→ **PROBLEM DESCRIPTION**
Exclude the pictures and repeat all of the data exactly.

EXTRACTED ENTRIES: Begin

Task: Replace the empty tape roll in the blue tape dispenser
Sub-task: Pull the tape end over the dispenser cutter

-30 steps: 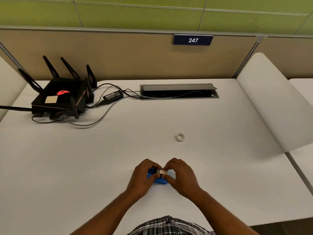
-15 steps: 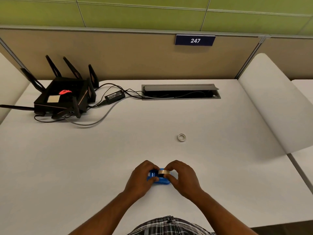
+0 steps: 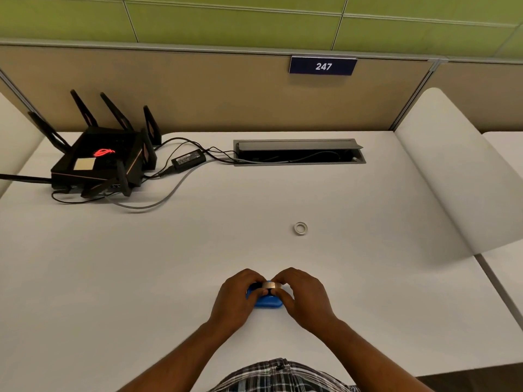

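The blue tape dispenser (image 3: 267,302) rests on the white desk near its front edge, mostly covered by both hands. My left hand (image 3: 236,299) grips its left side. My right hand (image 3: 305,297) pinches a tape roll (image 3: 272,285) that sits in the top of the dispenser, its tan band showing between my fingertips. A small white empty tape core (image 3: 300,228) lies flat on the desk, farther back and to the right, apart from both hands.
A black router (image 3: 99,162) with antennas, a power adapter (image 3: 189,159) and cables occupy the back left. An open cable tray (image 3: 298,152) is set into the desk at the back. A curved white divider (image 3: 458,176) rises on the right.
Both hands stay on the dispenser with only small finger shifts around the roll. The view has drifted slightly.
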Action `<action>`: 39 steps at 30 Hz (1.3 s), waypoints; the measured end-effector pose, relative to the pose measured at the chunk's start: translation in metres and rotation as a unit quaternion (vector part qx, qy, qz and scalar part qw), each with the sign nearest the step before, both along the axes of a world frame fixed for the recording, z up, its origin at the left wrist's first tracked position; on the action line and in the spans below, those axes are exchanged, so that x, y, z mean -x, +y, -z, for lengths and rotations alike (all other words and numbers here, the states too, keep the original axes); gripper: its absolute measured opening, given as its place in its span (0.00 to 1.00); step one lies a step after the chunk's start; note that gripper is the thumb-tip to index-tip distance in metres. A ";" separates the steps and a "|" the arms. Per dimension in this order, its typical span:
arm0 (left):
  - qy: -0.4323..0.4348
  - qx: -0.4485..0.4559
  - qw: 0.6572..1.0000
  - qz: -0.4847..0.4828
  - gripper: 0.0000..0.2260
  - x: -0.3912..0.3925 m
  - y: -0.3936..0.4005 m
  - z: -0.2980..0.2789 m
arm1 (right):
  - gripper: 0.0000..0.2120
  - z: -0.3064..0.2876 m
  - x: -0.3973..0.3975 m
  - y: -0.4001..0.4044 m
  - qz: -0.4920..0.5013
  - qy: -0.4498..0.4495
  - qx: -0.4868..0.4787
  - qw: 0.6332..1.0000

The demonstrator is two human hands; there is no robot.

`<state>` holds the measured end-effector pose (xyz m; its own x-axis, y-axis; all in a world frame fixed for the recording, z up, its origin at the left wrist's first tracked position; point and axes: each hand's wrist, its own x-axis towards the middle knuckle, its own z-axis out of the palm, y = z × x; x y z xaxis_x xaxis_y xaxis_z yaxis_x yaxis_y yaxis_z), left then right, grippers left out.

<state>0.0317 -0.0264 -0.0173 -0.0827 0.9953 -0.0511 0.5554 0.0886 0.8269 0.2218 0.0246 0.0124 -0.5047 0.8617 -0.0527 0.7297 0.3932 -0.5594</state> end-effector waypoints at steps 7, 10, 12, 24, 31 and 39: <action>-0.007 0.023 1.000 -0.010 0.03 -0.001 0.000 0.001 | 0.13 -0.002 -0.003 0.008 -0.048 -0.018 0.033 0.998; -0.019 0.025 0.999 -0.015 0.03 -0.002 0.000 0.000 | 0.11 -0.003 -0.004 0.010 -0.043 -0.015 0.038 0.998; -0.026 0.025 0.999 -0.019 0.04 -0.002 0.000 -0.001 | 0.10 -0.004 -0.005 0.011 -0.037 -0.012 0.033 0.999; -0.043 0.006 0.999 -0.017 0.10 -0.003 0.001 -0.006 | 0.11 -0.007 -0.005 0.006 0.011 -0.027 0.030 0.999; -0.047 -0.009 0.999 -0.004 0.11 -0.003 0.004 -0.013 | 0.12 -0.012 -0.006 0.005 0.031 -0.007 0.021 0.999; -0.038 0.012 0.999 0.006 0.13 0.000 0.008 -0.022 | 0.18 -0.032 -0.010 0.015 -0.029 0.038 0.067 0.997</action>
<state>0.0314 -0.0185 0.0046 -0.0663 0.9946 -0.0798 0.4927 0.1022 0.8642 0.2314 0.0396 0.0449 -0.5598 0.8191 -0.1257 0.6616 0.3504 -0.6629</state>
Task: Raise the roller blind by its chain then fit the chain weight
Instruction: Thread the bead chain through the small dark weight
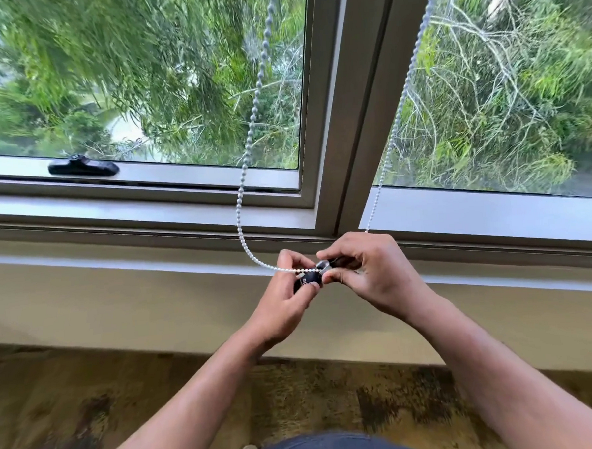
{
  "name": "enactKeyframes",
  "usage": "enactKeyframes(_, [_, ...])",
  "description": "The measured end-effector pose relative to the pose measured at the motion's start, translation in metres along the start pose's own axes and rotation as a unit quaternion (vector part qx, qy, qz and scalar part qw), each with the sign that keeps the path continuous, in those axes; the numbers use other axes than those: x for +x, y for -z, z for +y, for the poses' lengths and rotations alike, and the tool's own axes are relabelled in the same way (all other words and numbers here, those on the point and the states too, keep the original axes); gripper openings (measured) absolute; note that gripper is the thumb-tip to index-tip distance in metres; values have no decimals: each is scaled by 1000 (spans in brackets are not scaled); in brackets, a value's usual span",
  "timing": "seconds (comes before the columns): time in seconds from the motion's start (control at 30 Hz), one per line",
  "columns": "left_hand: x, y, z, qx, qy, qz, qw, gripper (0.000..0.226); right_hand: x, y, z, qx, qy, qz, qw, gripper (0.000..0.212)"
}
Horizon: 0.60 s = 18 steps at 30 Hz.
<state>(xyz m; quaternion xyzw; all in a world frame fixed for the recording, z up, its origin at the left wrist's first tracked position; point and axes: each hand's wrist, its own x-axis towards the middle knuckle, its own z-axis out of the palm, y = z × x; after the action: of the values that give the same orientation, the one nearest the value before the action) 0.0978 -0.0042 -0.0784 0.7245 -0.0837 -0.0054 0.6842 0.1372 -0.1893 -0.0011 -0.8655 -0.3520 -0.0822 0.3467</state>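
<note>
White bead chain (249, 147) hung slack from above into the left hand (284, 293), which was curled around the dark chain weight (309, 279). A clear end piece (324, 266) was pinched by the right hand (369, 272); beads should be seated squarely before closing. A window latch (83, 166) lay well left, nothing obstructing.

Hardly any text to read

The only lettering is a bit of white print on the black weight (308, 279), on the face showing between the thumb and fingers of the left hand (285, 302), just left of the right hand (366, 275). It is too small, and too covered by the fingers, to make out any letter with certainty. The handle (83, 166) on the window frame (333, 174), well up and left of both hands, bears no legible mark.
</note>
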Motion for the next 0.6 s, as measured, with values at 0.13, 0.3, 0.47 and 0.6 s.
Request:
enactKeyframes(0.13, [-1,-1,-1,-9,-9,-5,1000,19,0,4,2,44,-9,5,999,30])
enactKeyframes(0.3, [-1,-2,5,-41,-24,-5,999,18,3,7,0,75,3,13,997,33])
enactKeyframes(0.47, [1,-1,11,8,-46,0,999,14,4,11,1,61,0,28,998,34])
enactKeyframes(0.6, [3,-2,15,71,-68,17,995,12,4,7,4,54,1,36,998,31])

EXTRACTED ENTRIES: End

→ **RESPONSE AREA**
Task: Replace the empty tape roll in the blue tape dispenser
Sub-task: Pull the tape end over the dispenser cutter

-30 steps: 
-15 steps: 
+0 steps: 

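The blue tape dispenser (image 3: 267,302) rests on the white desk near its front edge, mostly covered by both hands. My left hand (image 3: 236,299) grips its left side. My right hand (image 3: 305,297) pinches a tape roll (image 3: 272,285) that sits in the top of the dispenser, its tan band showing between my fingertips. A small white empty tape core (image 3: 300,228) lies flat on the desk, farther back and to the right, apart from both hands.
A black router (image 3: 99,162) with antennas, a power adapter (image 3: 189,159) and cables occupy the back left. An open cable tray (image 3: 298,152) is set into the desk at the back. A curved white divider (image 3: 458,176) rises on the right.
Both hands stay on the dispenser with only small finger shifts around the roll. The view has drifted slightly.
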Action `<action>`: 39 steps at 30 Hz (1.3 s), waypoints; the measured end-effector pose, relative to the pose measured at the chunk's start: translation in metres and rotation as a unit quaternion (vector part qx, qy, qz and scalar part qw), each with the sign nearest the step before, both along the axes of a world frame fixed for the recording, z up, its origin at the left wrist's first tracked position; on the action line and in the spans below, those axes are exchanged, so that x, y, z mean -x, +y, -z, for lengths and rotations alike (all other words and numbers here, the states too, keep the original axes); gripper: its absolute measured opening, given as its place in its span (0.00 to 1.00); step one lies a step after the chunk's start; note that gripper is the thumb-tip to index-tip distance in metres. A ";" separates the steps and a "|" the arms. Per dimension in this order, its typical span:
arm0 (left):
  - qy: -0.4323..0.4348
  - qx: -0.4485..0.4559
  - qw: 0.6572..1.0000
  - qz: -0.4847..0.4828
  - gripper: 0.0000..0.2260
  - x: -0.3912..0.3925 m
  - y: -0.3936..0.4005 m
  - z: -0.2980..0.2789 m
arm1 (right):
  - gripper: 0.0000..0.2120
  - z: -0.3064..0.2876 m
  - x: -0.3973..0.3975 m
  - y: -0.4001..0.4044 m
  - qz: -0.4920..0.5013
  - qy: -0.4498..0.4495
  - qx: -0.4868..0.4787
  - qw: 0.6332..1.0000

The demonstrator is two human hands; there is no robot.

`<state>` holds the measured end-effector pose (xyz m; its own x-axis, y-axis; all in a world frame fixed for the recording, z up, its origin at the left wrist's first tracked position; point and axes: each hand's wrist, its own x-axis towards the middle knuckle, its own z-axis out of the palm, y = z × x; x y z xaxis_x xaxis_y xaxis_z yaxis_x yaxis_y yaxis_z), left then right, grippers left out.

<state>0.0317 -0.0264 -0.0173 -0.0827 0.9953 -0.0511 0.5554 0.0886 0.8269 0.2218 0.0246 0.0124 -0.5047 0.8617 -0.0527 0.7297 0.3932 -0.5594</state> end-effector waypoints at steps 7, 10, 12, 24, 31 and 39: <action>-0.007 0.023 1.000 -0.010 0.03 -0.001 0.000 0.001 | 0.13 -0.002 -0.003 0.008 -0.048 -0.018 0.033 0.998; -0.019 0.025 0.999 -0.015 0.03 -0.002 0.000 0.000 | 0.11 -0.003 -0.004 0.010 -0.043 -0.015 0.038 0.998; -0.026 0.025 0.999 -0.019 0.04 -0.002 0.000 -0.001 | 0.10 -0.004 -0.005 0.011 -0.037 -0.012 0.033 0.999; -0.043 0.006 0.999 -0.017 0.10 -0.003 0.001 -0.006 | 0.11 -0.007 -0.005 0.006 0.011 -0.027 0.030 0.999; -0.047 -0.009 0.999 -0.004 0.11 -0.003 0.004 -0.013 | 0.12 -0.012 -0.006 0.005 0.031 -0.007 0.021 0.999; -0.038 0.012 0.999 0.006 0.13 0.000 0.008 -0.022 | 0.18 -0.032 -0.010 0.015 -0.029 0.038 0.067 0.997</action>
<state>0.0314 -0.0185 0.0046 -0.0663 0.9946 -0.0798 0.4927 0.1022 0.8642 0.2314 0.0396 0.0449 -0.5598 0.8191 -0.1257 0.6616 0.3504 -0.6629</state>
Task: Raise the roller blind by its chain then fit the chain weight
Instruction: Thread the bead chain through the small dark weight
{
  "name": "enactKeyframes",
  "usage": "enactKeyframes(_, [_, ...])",
  "description": "The measured end-effector pose relative to the pose measured at the motion's start, translation in metres along the start pose's own axes and rotation as a unit quaternion (vector part qx, qy, qz and scalar part qw), each with the sign that keeps the path continuous, in those axes; the numbers use other axes than those: x for +x, y for -z, z for +y, for the poses' lengths and rotations alike, and the tool's own axes are relabelled in the same way (all other words and numbers here, those on the point and the states too, keep the original axes); gripper openings (measured) absolute; note that gripper is the thumb-tip to index-tip distance in metres; values have no decimals: each is scaled by 1000 (spans in brackets are not scaled); in brackets, a value's usual span",
  "timing": "seconds (comes before the columns): time in seconds from the motion's start (control at 30 Hz), one per line",
  "columns": "left_hand: x, y, z, qx, qy, qz, qw, gripper (0.000..0.226); right_hand: x, y, z, qx, qy, qz, qw, gripper (0.000..0.212)"
}
Horizon: 0.60 s = 18 steps at 30 Hz.
<state>(xyz m; quaternion xyzw; all in a world frame fixed for the recording, z up, its origin at the left wrist's first tracked position; point and axes: each hand's wrist, its own x-axis towards the middle knuckle, its own z-axis out of the palm, y = z × x; after the action: of the values that give the same orientation, the one nearest the value before the action) 0.0978 -0.0042 -0.0784 0.7245 -0.0837 -0.0054 0.6842 0.1372 -0.1893 -0.0011 -0.8655 -0.3520 -0.0822 0.3467</state>
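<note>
White bead chain (249, 147) hung slack from above into the left hand (284, 293), which was curled around the dark chain weight (309, 279). A clear end piece (324, 266) was pinched by the right hand (369, 272); beads should be seated squarely before closing. A window latch (83, 166) lay well left, nothing obstructing.

Hardly any text to read

The only lettering is a bit of white print on the black weight (308, 279), on the face showing between the thumb and fingers of the left hand (285, 302), just left of the right hand (366, 275). It is too small, and too covered by the fingers, to make out any letter with certainty. The handle (83, 166) on the window frame (333, 174), well up and left of both hands, bears no legible mark.
</note>
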Motion for the next 0.6 s, as measured, with values at 0.13, 0.3, 0.47 and 0.6 s.
Request:
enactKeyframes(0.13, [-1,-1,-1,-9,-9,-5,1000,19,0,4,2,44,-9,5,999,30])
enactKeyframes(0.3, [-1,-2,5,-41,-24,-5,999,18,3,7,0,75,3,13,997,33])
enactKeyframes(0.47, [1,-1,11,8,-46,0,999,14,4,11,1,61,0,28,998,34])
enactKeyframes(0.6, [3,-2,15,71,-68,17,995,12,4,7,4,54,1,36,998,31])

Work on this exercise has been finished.